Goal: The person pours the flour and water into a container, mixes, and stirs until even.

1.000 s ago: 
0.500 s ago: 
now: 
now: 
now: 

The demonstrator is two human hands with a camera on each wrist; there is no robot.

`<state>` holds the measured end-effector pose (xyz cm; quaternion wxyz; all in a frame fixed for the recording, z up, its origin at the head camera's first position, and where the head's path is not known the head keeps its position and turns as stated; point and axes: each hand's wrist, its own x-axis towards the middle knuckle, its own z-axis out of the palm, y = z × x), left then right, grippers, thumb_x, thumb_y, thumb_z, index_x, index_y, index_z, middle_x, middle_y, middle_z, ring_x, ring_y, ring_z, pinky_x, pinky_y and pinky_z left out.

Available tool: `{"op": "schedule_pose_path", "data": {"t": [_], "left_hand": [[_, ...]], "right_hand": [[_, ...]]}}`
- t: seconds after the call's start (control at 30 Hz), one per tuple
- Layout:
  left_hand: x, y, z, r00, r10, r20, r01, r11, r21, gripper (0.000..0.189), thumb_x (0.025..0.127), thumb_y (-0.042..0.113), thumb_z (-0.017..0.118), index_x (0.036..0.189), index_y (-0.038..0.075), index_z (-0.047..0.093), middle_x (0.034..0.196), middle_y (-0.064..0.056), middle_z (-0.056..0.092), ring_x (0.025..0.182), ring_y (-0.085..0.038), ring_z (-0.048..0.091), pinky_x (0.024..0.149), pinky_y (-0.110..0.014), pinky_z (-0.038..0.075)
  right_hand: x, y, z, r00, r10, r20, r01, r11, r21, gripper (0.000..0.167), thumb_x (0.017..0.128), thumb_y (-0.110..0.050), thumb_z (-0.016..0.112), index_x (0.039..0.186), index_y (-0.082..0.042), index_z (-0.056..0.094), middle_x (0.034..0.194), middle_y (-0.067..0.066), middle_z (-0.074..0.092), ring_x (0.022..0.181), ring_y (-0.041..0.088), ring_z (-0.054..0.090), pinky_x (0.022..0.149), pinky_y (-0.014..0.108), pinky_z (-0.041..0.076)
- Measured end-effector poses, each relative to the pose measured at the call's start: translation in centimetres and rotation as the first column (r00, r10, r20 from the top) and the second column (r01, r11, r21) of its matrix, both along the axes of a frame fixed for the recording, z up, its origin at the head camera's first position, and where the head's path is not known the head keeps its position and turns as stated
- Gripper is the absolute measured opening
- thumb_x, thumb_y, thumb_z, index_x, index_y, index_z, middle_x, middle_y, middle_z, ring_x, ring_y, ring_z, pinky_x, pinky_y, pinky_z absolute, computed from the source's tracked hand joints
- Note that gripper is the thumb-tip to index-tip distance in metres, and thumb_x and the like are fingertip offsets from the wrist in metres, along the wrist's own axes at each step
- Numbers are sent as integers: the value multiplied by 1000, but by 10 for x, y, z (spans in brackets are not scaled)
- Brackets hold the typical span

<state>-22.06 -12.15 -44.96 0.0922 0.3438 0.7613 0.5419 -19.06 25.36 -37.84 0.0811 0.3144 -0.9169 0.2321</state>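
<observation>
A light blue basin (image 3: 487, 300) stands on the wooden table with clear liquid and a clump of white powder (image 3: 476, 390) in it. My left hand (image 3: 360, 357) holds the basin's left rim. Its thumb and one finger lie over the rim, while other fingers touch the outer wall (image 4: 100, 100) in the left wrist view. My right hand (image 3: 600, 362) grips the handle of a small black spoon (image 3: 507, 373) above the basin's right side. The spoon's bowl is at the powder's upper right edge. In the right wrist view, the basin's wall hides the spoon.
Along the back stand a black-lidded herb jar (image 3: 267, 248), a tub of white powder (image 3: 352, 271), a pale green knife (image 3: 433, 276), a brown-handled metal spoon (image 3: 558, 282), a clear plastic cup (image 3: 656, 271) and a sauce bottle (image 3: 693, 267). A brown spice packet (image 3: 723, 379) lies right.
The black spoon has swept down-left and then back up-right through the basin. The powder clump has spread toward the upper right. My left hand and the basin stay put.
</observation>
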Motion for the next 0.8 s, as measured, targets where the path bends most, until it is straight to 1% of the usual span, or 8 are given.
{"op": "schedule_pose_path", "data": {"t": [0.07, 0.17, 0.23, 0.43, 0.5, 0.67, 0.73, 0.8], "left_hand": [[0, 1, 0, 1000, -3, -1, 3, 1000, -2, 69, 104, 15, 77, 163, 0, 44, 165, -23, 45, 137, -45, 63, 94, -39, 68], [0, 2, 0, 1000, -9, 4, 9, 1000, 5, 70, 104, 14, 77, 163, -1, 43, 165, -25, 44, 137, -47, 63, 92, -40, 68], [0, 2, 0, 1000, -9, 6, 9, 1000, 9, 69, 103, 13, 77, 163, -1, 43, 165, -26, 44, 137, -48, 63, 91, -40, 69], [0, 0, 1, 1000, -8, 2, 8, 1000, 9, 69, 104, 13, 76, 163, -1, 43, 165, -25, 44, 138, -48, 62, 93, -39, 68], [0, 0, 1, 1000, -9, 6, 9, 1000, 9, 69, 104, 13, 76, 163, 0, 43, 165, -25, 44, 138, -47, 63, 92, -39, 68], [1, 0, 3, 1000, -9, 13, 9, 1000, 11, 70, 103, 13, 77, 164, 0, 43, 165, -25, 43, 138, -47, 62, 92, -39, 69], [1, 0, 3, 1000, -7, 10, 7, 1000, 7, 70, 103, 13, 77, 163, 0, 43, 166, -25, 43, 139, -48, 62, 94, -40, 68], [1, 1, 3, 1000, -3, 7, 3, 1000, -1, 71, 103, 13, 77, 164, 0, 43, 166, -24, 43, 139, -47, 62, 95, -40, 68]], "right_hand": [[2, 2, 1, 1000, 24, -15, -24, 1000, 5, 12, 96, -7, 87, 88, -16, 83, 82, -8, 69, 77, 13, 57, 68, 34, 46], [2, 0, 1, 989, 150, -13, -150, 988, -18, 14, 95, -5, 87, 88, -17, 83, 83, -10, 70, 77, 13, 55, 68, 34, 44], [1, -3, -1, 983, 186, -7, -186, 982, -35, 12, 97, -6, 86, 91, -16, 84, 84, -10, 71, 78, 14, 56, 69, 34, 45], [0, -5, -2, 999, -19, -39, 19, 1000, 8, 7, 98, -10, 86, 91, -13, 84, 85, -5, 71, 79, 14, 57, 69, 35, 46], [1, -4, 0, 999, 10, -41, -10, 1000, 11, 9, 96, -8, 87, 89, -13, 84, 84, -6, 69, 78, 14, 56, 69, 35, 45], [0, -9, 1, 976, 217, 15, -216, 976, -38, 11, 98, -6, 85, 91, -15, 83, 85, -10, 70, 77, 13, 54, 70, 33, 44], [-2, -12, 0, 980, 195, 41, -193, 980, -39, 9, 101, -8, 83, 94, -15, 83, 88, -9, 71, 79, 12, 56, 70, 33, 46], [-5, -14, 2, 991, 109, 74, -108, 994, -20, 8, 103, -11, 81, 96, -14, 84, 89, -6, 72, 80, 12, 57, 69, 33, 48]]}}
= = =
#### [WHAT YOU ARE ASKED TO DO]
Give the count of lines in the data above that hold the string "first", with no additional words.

#### [EXERCISE SOLUTION]
2